Scoperto nei cavalli un virus finora ritenuto esclusivo degli insetti
Per la prima volta un virus finora noto solo per infettare insetti è stato identificato nei tessuti di due cavalli deceduti a causa di una grave sindrome respiratoria. Si tratta dell’Alphamesonivirus-1, appartenente alla famiglia dei Mesoniviridae, fino a oggi considerata esclusiva di zanzare e altri artropodi. La scoperta, pubblicata sulla rivista scientifica Journal of Virology, è il frutto di uno studio congiunto condotto dall’Istituto Zooprofilattico Sperimentale dell’Abruzzo e del Molise “G. Caporale” in collaborazione con enti di ricerca internazionali. Una ricerca che apre nuove ipotesi sulla capacità di questi virus di superare la barriera di specie.
“Abbiamo rilevato – spiega Maurilia Marcacci, Genomica – il virus nei polmoni e nei linfonodi di una giumenta e del suo puledro, deceduti improvvisamente per una sindrome respiratoria acuta. Grazie alle tecniche di sequenziamento genomico, siamo riusciti a identificare Alphamesonivirus-1, mai riscontrato prima in un mammifero”.
I due cavalli, ospitati nello stesso allevamento in Molise, presentavano sintomi e lesioni compatibili, mentre le indagini diagnostiche convenzionali hanno escluso le principali infezioni note nei cavalli, come l’influenza equina o l’herpesvirus. Solo grazie a un’analisi metagenomica avanzata è stato possibile individuare la presenza del virus nei campioni di tessuto.
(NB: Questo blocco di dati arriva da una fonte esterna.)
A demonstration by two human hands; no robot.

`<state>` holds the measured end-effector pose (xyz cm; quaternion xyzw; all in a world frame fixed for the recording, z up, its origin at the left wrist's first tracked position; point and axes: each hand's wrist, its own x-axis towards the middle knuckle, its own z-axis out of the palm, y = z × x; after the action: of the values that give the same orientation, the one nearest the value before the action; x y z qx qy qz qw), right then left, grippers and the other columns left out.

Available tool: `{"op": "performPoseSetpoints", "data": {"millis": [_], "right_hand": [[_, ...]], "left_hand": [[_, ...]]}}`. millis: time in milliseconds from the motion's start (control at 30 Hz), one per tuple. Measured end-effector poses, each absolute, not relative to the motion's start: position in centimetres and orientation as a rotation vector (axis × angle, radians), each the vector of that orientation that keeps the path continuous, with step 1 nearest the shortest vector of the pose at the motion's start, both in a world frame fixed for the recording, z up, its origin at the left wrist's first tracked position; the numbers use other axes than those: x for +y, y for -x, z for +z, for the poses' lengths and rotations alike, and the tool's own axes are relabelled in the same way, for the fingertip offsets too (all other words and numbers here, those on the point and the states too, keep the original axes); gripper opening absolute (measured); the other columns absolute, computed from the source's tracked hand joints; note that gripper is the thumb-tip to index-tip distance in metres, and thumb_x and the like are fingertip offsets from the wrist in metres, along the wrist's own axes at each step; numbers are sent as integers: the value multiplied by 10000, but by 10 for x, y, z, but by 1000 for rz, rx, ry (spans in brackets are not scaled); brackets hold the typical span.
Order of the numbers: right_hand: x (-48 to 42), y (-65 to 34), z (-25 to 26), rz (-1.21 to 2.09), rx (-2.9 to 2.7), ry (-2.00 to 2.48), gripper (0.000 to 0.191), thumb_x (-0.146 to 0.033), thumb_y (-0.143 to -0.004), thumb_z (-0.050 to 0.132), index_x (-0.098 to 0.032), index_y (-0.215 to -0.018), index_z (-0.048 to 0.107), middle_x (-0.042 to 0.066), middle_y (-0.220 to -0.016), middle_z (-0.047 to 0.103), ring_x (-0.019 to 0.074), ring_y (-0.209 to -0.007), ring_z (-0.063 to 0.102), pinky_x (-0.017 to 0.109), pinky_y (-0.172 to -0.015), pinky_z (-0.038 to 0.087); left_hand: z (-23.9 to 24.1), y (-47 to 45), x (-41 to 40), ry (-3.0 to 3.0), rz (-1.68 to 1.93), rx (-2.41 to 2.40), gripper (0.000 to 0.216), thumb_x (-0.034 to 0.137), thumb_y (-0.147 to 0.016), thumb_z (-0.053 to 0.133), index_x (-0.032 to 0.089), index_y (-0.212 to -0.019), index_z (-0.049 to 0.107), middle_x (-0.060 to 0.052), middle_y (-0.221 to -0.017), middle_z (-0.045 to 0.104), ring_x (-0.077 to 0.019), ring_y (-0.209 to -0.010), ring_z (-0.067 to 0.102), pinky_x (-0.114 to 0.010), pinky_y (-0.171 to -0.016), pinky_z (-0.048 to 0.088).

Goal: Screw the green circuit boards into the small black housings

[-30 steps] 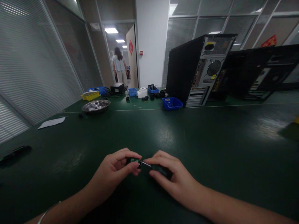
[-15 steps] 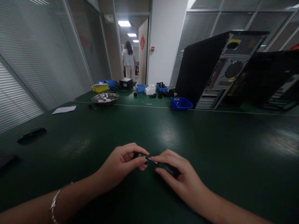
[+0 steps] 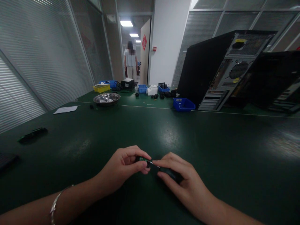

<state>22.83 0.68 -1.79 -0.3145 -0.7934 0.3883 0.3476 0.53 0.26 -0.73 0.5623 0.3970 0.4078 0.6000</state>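
Between the thumb and fingers of my left hand (image 3: 127,161) is a small green circuit board (image 3: 142,158), mostly covered by the fingers. My right hand (image 3: 180,175) is wrapped round a dark-handled screwdriver (image 3: 167,171), its thin metal shaft pointing left. The shaft's end meets the board's edge beside my left thumb; the exact contact is too small to tell. Both hands are low over the dark green table (image 3: 131,128), near its front.
Far left lie a dark green-edged part (image 3: 32,135) and a black object (image 3: 7,160). Beyond are white paper (image 3: 65,109), a metal bowl (image 3: 106,98), a blue bin (image 3: 184,105) and a large black computer case (image 3: 203,68). A person (image 3: 130,61) stands in the doorway.
The view has shifted slightly, so the hands appear a little lower and to the right. Both keep the same grip. The person in the doorway has turned a little.
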Motion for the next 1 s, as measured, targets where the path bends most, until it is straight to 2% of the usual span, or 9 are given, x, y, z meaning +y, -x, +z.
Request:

Un elemento chiave della scoperta è la somiglianza genetica tra il virus rilevato nei cavalli e quello isolato in zanzare del genere Culex (le comuni “zanzare domestiche”) catturate nella vicina regione Abruzzo. Questo dato suggerisce una possibile circolazione locale del virus tra insetti e vertebrati. “Le nostre osservazioni – aggiunge Alessandra Spina, Virologia – suggeriscono che il virus potrebbe non essere limitato agli insetti, come si è sempre creduto. Non possiamo ancora dire se sia stato la causa della morte degli animali, ma la sua presenza in organi sensibili impone approfondimenti urgenti”.